• _Task objective_
Once you have located the line containing "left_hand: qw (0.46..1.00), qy" in the material below, return it exactly along with each line after it through the line containing "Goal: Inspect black".

• _Data for analysis_
'''
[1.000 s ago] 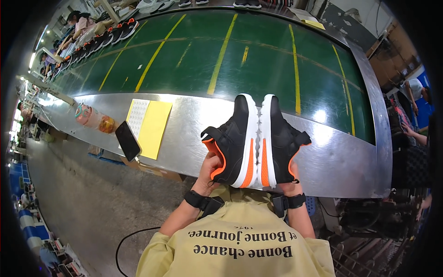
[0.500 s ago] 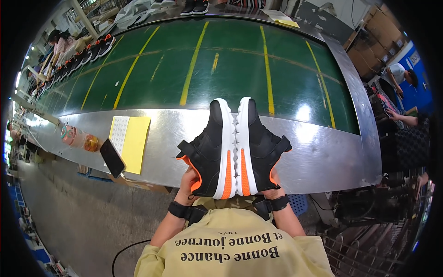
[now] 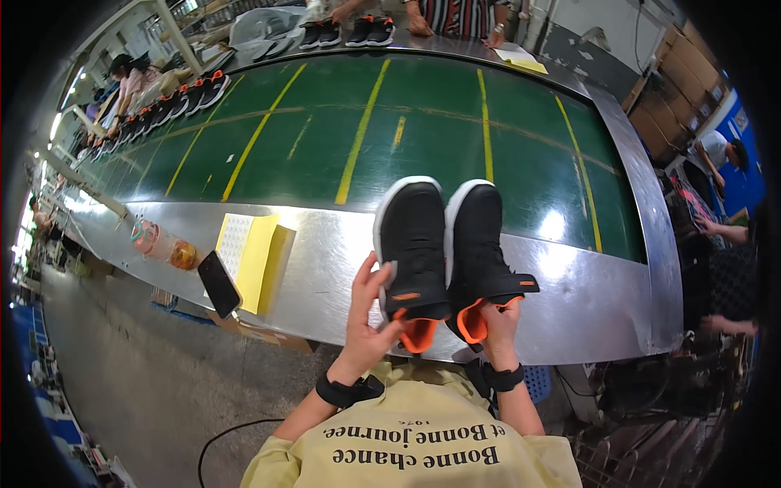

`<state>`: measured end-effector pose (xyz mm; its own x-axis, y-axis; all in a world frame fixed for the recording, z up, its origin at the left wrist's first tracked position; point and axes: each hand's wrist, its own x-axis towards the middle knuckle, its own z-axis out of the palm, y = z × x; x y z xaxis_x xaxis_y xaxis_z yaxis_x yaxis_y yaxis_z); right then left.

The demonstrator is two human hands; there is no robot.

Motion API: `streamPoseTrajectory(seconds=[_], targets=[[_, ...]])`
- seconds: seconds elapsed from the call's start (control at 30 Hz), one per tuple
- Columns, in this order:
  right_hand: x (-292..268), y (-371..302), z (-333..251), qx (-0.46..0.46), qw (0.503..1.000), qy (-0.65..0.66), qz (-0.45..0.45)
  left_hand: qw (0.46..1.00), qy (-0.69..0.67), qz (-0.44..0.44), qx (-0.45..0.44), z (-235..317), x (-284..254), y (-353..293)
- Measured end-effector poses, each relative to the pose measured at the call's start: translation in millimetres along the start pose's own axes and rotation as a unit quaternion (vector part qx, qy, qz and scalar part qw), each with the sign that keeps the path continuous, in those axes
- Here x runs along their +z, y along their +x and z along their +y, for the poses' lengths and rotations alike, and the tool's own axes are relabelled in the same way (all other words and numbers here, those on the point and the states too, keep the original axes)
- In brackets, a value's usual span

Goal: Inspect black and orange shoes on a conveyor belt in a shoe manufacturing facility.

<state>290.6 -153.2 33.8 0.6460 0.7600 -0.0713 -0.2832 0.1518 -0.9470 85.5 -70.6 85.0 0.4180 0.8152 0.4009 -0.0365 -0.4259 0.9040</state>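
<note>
Two black sneakers with white soles and orange linings are held up in front of me, toes pointing away and uppers facing me. My left hand (image 3: 370, 317) is at the heel end of the left sneaker (image 3: 412, 232), its thumb by the orange collar and its fingers along the outer side, slightly blurred. On the right sneaker (image 3: 477, 236), my right hand (image 3: 499, 327) grips the collar, some fingers hidden inside the opening. The right sneaker's strap (image 3: 517, 285) sticks out to the side; the left one's strap (image 3: 416, 298) lies across its top.
Below the sneakers runs a metal ledge (image 3: 325, 244), beyond it a green belt (image 3: 309, 154) with yellow lines. To the left are a phone (image 3: 219, 284), yellow paper (image 3: 260, 260) and a bottle (image 3: 163, 244). Rows of sneakers (image 3: 183, 102) stand far left; co-workers' hands (image 3: 421, 24) show across the belt.
Both sneakers have turned from sole-to-sole, sides up, to uppers facing me. My left hand has shifted to the left sneaker's outer side. Co-workers' hands and more sneakers now show across the belt.
</note>
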Motion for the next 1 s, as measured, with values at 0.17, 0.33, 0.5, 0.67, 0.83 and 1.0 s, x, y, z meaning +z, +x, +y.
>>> streamPoseTrajectory(seconds=[0.17,0.33,0.5,0.67,0.83,1.0], targets=[[1.0,-0.7,-6.7,0.069,0.997,0.03,0.015,0.998,0.047,-0.041,0.005,17.7,3.6,2.0],[-3.8,-0.6,-5.3,0.09,0.992,0.083,0.005,0.998,0.052,-0.046,-0.004,15.9,3.2,2.9],[-2.8,-2.9,-10.3,0.088,0.993,0.082,0.009,0.998,-0.035,-0.021,-0.053,4.4,4.2,2.1],[7.2,-10.3,-23.9,0.035,0.999,0.019,-0.004,0.956,-0.238,0.067,-0.16,-10.6,6.1,-2.1],[21.9,-8.5,-43.3,-0.023,0.996,-0.077,-0.043,0.882,-0.401,0.07,-0.237,-17.6,4.9,3.5],[31.5,-12.0,-59.2,0.025,0.99,-0.128,-0.049,0.853,-0.388,0.096,-0.337,-26.2,4.6,0.6]])
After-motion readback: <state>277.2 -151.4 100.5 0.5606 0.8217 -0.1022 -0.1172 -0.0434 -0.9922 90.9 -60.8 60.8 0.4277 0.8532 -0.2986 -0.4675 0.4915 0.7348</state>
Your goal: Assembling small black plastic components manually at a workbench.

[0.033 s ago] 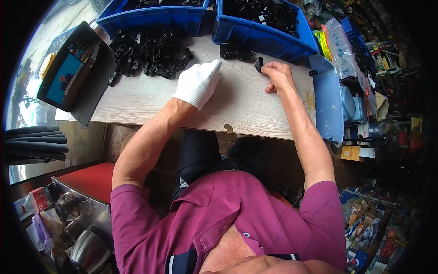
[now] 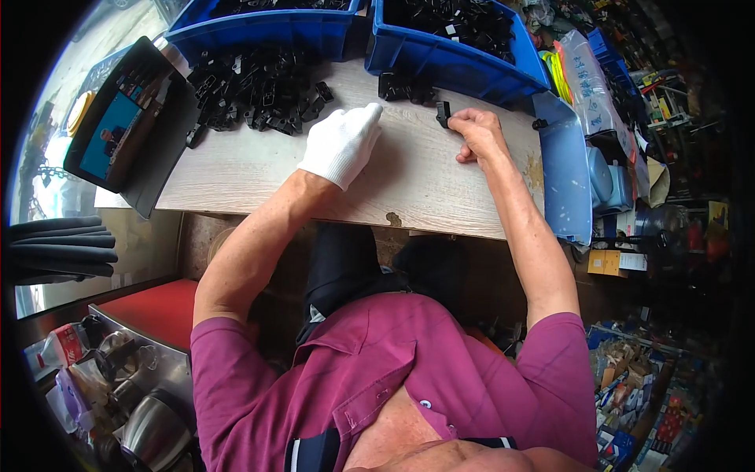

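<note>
A pale wood-grain tabletop [image 2: 259,169] sits in a crowded workshop, with shelves of boxed and bagged stock bending away along the right rim. At its far edge stand two blue plastic bins [image 2: 464,59], both holding black parts, and a loose heap of black plastic pieces [image 2: 255,98] lies on the wood in front of the left bin. A smaller cluster of black pieces [image 2: 405,86] rests just before the right bin. On the left corner lies an open dark case [image 2: 130,130] with a blue panel inside (its printing is too small to make out). To the right, a clear bag with blue lettering [image 2: 586,79] leans beside something bright yellow, and a small yellow-brown carton [image 2: 604,262] sits lower down.

The left hand [image 2: 344,143], in a white knit glove, lies flat and open on the table, fingers stretched toward the heap, holding nothing. The bare right hand [image 2: 474,131] is curled, its fingertips pinching a small black plastic part [image 2: 443,114] that stands on the tabletop just in front of the right bin.
</note>
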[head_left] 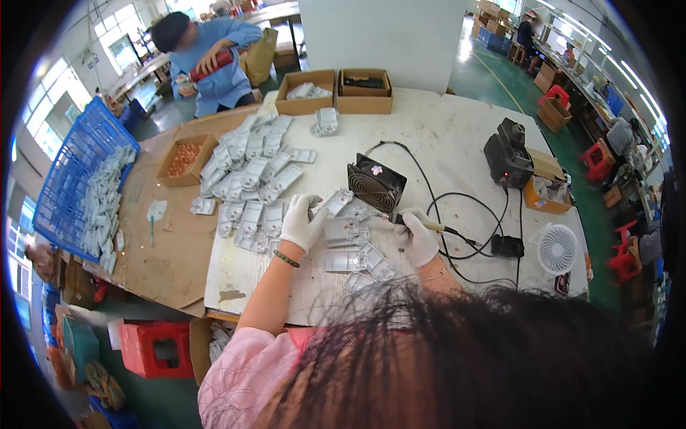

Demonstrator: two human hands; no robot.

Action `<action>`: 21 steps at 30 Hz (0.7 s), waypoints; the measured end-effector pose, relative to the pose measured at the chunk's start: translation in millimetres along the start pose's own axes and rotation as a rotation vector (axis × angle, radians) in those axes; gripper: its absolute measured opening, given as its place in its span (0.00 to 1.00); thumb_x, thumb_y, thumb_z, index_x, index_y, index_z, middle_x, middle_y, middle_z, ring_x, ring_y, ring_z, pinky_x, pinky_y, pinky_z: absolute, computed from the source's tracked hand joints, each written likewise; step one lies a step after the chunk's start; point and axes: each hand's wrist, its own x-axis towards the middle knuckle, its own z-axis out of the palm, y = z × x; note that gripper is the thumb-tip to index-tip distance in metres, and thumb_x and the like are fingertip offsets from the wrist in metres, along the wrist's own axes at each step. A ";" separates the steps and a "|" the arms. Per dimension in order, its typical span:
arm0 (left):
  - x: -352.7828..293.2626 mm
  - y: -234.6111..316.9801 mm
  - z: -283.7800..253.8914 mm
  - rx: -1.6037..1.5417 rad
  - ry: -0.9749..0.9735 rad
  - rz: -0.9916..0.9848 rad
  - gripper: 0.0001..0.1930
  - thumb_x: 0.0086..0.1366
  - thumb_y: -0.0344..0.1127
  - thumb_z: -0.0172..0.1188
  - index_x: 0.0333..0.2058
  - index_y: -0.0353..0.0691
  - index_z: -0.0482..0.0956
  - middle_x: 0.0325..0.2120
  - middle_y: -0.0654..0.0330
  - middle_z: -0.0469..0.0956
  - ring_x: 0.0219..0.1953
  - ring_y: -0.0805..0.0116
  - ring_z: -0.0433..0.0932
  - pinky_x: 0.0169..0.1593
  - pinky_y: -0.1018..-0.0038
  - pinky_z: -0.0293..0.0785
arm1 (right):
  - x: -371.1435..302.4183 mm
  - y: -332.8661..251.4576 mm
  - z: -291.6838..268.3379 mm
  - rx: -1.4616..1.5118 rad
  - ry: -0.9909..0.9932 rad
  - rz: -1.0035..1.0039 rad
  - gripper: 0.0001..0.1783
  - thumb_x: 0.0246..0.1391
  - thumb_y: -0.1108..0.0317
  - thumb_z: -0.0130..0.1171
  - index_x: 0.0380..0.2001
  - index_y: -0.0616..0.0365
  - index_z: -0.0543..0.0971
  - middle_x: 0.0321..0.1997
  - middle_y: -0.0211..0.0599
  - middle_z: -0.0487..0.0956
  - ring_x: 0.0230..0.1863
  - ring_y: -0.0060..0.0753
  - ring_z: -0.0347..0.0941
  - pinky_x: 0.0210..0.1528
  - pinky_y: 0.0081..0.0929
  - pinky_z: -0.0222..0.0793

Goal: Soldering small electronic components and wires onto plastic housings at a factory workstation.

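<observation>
In my white-gloved right hand [418, 239] is a soldering iron [433, 226], its tip end pointing left toward the grey parts. My left hand [304, 223], also gloved, has thumb and fingers curled together beside a light grey plastic housing [338, 201]; whatever it pinches is too small to make out. More grey housings [346, 260] lie just in front of me between the hands. Behind them stands a square black fan [376, 184] with a round wire grille. A large heap of similar housings [250, 168] spreads to the left.
A black soldering station [509, 159] with a looping cable [436, 196] sits right, near a white fan [557, 249]. Left are a box of small copper-coloured parts [184, 159] and a tilted blue crate [75, 164]. Cardboard boxes [306, 107] line the back; another person [214, 61] stands beyond.
</observation>
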 end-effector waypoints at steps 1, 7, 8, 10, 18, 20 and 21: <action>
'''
• _Task answer_
  left_hand: qw (0.46..1.00), qy (-0.69..0.67), qz (-0.44..0.44), qx (-0.45..0.44), z (-235..317), x (-284..254), y (-353..293)
- Measured end-effector poses, each relative to the pose measured at the call's start: translation in millimetres along the start pose's own axes and rotation as a unit quaternion (vector part qx, qy, qz and scalar part qw), each with the sign that keeps the path continuous, in those axes
- Here x runs along their +z, y along their +x and z along their +y, for the poses' lengths and rotations alike, and the tool's own axes are relabelled in the same way (all other words and numbers here, those on the point and the states too, keep the original axes)
- In brackets, a value's usual span

Goal: Inspect black and orange shoes on a conveyor belt in a shoe manufacturing facility.

The output is complete.